Love in the Present Tense (7 page)

Read Love in the Present Tense Online

Authors: Catherine Ryan Hyde

BOOK: Love in the Present Tense
2.61Mb size Format: txt, pdf, ePub

Most cars don't have the keys left in, but one always will. If you look into enough cars, for enough days, one will always have the keys left in.

Then you can go wherever you need to go.

On our way up the coast it was night, and Leonard looked over at the moon and said it was racing us. He wanted to know who I thought would win. I told him I thought it would come out a tie.

Then he slept the whole rest of the way.

LEONARD,
age
5:
dangling dog

When I got dropped at Mitch's house, he was watching the six o'clock news. After Pearl left I sat down and we watched together.
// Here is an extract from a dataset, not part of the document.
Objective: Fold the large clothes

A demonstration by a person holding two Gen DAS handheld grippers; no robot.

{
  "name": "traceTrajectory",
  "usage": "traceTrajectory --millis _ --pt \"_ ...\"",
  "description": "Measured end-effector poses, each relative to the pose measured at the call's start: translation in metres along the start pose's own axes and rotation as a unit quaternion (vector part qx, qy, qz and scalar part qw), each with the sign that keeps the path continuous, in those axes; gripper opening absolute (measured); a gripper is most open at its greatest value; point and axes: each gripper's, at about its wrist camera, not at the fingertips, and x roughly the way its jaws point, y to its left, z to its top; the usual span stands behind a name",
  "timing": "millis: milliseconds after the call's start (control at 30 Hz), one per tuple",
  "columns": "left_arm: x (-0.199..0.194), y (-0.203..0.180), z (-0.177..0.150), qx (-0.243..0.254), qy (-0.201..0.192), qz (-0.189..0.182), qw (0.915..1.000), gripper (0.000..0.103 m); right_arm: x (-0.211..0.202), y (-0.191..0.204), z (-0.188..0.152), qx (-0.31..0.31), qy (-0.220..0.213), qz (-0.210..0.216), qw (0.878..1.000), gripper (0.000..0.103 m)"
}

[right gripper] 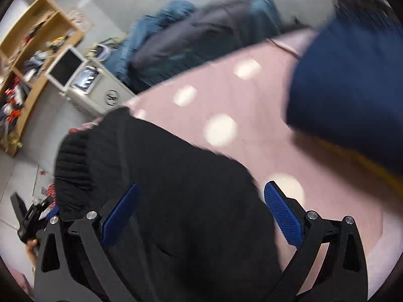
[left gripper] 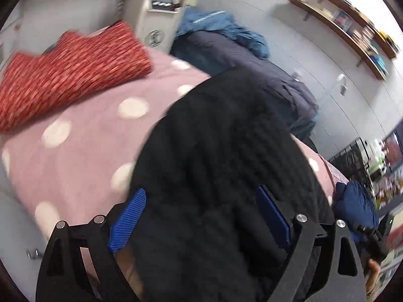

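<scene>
- Pink polka-dot bedding (left gripper: 83, 136) carries a black knit garment (left gripper: 216, 156), with a red patterned cloth (left gripper: 70, 68) farther back.
- Left claw (left gripper: 201, 216) stands apart over the black knit.
- Right claw (right gripper: 201, 214) likewise gapes, the knit between its blue pads (right gripper: 282, 216).

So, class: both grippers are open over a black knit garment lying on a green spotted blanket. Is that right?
Not quite: the blanket is pink with white spots, not green, as the left wrist view shows. The rest holds: the left gripper and right gripper are both open over the black knit garment.
</scene>
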Motion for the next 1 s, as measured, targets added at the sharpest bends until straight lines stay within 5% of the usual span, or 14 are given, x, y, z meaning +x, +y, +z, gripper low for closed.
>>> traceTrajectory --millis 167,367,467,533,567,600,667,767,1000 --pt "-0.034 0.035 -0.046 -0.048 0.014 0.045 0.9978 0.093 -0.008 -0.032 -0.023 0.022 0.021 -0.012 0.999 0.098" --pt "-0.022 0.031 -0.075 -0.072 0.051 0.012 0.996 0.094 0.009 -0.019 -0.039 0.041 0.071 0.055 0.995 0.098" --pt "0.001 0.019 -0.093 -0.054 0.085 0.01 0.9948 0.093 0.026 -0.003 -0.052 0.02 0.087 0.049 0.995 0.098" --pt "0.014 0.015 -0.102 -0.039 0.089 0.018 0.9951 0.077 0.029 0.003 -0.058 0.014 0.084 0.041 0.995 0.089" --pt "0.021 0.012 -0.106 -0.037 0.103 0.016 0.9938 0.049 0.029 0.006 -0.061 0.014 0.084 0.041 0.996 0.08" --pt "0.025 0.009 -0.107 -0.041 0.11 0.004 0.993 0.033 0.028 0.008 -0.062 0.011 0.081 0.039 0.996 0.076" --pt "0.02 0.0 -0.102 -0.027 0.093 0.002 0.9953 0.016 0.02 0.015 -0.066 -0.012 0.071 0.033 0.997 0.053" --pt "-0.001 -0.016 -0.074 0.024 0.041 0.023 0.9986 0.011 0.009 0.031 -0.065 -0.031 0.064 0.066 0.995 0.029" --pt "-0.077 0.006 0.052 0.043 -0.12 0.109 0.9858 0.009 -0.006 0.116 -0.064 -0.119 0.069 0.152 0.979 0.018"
It had been raining for a long time. Days.

On the news they were showing this guy being helicoptered out of the big concrete river thing. He'd been walking his dog in there, and then the water came up and the save-you team had to go in and get him. And get the dog. Saver-guy put on a harness and they lowered him on this rope, and he held on to the guy and the guy held on to his dog and then they just flew on out of there.

I put my hands over my eyes. Well, over my glasses. I cupped my hands over my glasses so I couldn't see, but so I wouldn't have to take them off and clean them after. You learn these things.

“What?” Mitch said.

“I can't look.”

“You afraid he's going to drop that dog?”
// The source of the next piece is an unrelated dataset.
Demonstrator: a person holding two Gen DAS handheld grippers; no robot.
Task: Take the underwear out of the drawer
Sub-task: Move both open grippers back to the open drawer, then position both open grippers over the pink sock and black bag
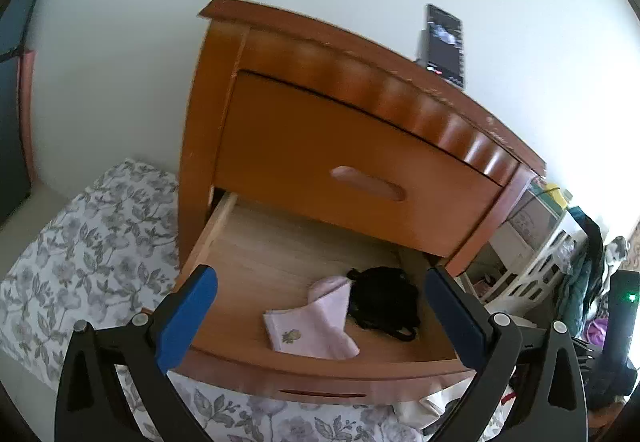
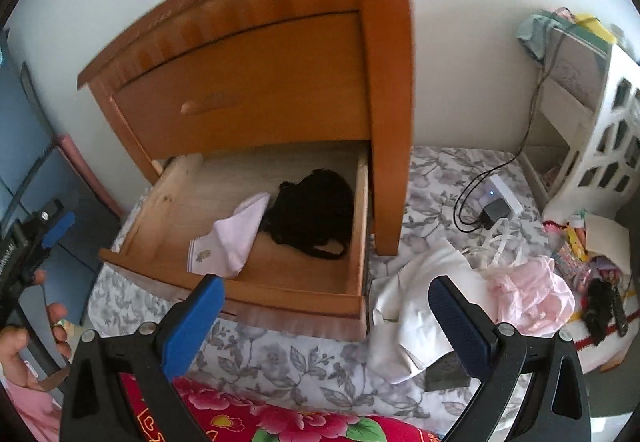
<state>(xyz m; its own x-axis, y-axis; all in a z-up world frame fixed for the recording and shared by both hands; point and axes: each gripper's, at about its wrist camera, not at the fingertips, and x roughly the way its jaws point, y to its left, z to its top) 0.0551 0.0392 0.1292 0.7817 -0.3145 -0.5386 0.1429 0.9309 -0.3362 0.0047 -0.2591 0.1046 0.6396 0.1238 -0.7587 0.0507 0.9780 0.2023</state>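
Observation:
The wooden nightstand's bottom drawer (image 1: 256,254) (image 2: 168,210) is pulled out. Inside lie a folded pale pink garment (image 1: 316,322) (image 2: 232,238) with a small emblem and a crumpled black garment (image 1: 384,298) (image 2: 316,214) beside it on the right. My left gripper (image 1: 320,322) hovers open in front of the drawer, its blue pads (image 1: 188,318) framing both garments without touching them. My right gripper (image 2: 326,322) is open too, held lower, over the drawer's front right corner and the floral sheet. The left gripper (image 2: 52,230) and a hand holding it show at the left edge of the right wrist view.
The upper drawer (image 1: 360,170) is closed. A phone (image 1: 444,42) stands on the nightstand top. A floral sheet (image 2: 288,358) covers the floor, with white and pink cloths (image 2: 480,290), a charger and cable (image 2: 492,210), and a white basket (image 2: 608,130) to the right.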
“Don't tell me,” I said. Last I'd seen, the dog was just kind of dangling there. Swinging. And the guy had him under the arms. A big dog, like a German shepherd but maybe some other things, too. I'm sure the guy was holding on fierce tight, but it looked iffy. “Only tell me if it turns out okay.”

A few seconds went by and then Mitch said, “It's okay.”

I took my hands down off my glasses.

They were already on to another story.

“What was wrong with your mom?” he said.

“I dunno,” I said. “I thought everything was fine.”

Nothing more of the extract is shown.